Vulnerability
I often mindlessly scroll instagram, in the hopes the pretty, curated, aspirational pictures, will dull the anxiety induced by mindlessly doom-scrolling Twitter. Proud parents share stylised, wholesome videos of well-behaved toddlers with the quote “Making the decision to have a child (...) is to decide forever to have your heart go walking around outside your body”.
The quote is attributed to the author and academic Elizabeth Stone. I can’t decide if this really captures the feeling for me. On the one hand, I have an almost visceral sensation of not only my heart, but my entire nervous system (and trust me, it is nervous), being outside of my body. On the other hand, it misses a quality of vulnerability, not even captured by having your vital organs haphazardly running around with carefree, proprioception-free abandon. Rather there is a vulnerability I feel now, after birthing tiny, helpless little humans, that surpasses even this.*
This vulnerability is multi-dimensional.
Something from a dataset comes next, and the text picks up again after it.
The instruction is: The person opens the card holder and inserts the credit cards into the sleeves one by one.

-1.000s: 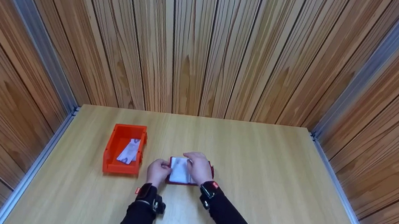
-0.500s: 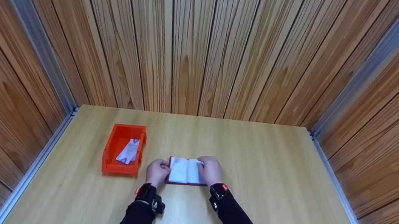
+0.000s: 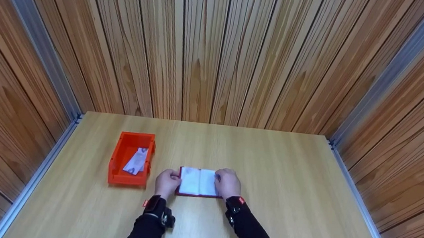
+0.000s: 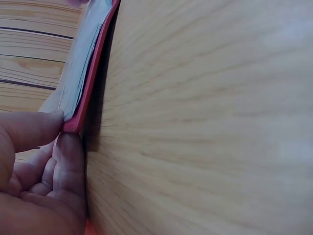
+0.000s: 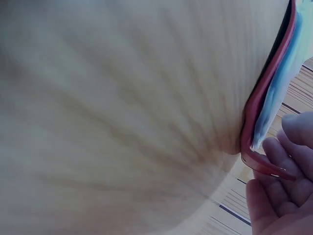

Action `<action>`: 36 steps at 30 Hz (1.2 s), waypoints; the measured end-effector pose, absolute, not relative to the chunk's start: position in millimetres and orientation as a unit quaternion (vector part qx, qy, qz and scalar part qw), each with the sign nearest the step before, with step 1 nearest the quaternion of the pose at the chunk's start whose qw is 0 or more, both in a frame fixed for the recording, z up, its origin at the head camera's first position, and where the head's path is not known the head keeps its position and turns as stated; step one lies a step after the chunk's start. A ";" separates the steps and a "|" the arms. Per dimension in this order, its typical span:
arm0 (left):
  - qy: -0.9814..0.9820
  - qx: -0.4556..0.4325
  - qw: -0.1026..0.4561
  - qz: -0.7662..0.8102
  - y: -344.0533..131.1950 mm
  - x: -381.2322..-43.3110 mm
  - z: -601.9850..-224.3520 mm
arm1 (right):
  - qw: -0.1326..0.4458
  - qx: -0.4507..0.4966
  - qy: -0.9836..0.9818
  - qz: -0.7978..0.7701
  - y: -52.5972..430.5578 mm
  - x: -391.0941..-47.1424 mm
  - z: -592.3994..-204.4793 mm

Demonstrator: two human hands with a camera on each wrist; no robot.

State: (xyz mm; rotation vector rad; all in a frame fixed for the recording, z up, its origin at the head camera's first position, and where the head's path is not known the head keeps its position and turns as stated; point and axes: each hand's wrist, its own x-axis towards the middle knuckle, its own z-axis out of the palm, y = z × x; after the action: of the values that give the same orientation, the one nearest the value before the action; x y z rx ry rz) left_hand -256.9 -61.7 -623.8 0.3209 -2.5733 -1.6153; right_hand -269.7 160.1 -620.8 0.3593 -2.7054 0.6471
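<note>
A small card holder (image 3: 189,181) with a red cover and whitish, thin sleeve-like pages lies spread flat on the table, in the middle of the head view. My left hand (image 3: 166,182) pinches its left edge; the left wrist view shows the thumb on the pages (image 4: 88,58) and a finger under the red cover (image 4: 90,90). At the right edge is my right hand (image 3: 228,183). In the right wrist view, its thumb stands apart from the pages, and a red strap (image 5: 266,166) from the cover lies against its loosely bent fingers.
An orange bin (image 3: 127,180) stands to the left of the card holder, with a pale printed paper slip (image 3: 136,161) inside. Wood-plank walls (image 3: 220,55) rise behind the table (image 3: 289,177) and at both sides, with metal rails along the corners.
My right hand has moved rightward off the right-hand pages to the card holder's right edge, uncovering them. Its thumb has lifted from the page. My left hand keeps its pinch.
</note>
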 end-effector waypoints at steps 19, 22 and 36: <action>-0.832 0.115 0.003 -0.543 -64.0 -257.4 -622.0 | 0.148 0.124 -0.960 0.205 157.8 -267.8 -619.6; -0.829 0.120 -0.023 -0.546 -66.4 -257.4 -619.1 | 0.146 0.124 -0.961 0.201 158.0 -267.8 -619.5; -0.858 0.095 -0.037 -0.503 -86.0 -257.4 -574.8 | 0.137 0.121 -0.961 0.209 158.3 -269.7 -619.3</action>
State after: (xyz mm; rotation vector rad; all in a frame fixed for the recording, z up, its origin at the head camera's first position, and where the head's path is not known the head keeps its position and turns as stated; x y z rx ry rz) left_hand -257.4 -86.0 -574.8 0.3041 -2.7617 -1.6181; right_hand -269.7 158.3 -619.3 0.3499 -2.7795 0.6047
It stretches across time. It connects the memories of a shy, awkward pre-teen, to my four year old daughter clinging to me on her first day at school with social and separation anxiety. It is a daily vulnerability that ties a persistent feeling of emotional immaturity to the responsibility of developing emotionally resilient children, teenagers and later adults, in an increasingly volatile world. The temporal dimension is possibly the most difficult to contend with. For someone who craves control, I struggle with two major uncertainties, both related to one major certainty, death.
First to contend with is my own mortality, which has never been so acutely in my consciousness. It is an extraordinary feat of my 'selfish genes', that the overwhelming feeling is not an egoistic fear of my own demise, but rather a palpable fear of the infliction of pain and sorrow on my little babies. The second contender, is of course the vulnerability of these ingenuous, powerless, little creatures skipping innocently through a world rife with mental and physical harms. Worse still, what if it is me that brings them harm? What if the decisions I make, as someone just feeling my way through motherhood, like a newly sightless person in an alien environment, have long-lasting psychologically damaging effects? What if instead of fostering resilient children, I create even more vulnerable ones?
At the same time, this vulnerability has emboldened me to seek security for their future. It has heightened a sense of culpability both for what they inherit and for how I can change it. Paradoxically, a susceptibility to imposter syndrome, has been replaced by a new drive to secure their financial future, taking me out of my comfort zone in ways I would never have expected. Here I am, sharing these deep fears, vulnerable and yet willingly exposed.
*I feel a responsibility to caveat this with the fact that I have generalised anxiety disorder. My brain is in a state of chronic hyper-alertness, and hyper-awareness of my own vulnerability in the most benign of situations. Undoubtedly, this plays into the depth of my feelings of vulnerability.